[The problem]:
Exact copy, no pictures: return all the data below as written.
##### Data extract #####
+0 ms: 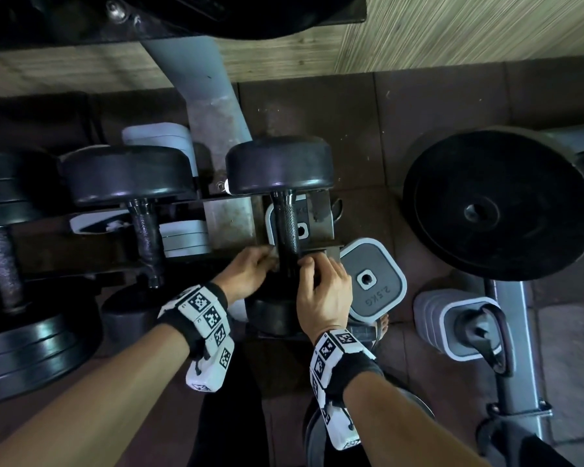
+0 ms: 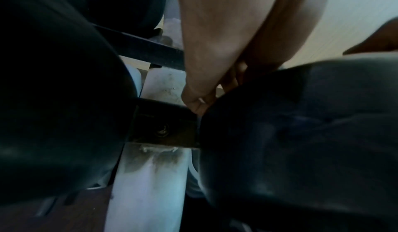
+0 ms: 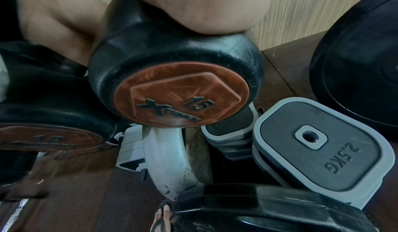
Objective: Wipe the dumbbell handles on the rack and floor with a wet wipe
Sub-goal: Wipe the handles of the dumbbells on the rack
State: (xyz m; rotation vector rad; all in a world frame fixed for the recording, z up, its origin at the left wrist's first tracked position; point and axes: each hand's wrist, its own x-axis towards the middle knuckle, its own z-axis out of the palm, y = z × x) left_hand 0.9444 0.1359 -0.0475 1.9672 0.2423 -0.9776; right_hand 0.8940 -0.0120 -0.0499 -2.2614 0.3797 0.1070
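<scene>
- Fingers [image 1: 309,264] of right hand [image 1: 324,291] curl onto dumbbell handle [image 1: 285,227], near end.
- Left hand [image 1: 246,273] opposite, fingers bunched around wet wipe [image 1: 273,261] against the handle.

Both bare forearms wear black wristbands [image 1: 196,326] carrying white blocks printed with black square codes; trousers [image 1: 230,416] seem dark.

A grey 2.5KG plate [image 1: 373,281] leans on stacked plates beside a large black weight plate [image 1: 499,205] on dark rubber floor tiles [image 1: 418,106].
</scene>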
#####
[Finished exercise]:
+0 ms: 
+0 ms: 
+0 ms: 
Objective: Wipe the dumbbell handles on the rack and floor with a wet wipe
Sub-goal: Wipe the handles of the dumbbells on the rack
State: (xyz m; rotation vector rad; all in a world frame fixed for the recording, z up, its origin at the left wrist's first tracked position; point and axes: each hand's wrist, its own x-axis towards the middle knuckle, its own z-axis out of the palm, y = z × x) left_hand 0.9444 0.1359 -0.0475 1.9672 0.2423 -0.9776; right_hand 0.8940 -0.0120 -0.0499 -2.2614 0.3797 0.1070
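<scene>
- Fingers [image 1: 309,264] of right hand [image 1: 324,291] curl onto dumbbell handle [image 1: 285,227], near end.
- Left hand [image 1: 246,273] opposite, fingers bunched around wet wipe [image 1: 273,261] against the handle.

Both bare forearms wear black wristbands [image 1: 196,326] carrying white blocks printed with black square codes; trousers [image 1: 230,416] seem dark.

A grey 2.5KG plate [image 1: 373,281] leans on stacked plates beside a large black weight plate [image 1: 499,205] on dark rubber floor tiles [image 1: 418,106].
</scene>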

No further answer is needed.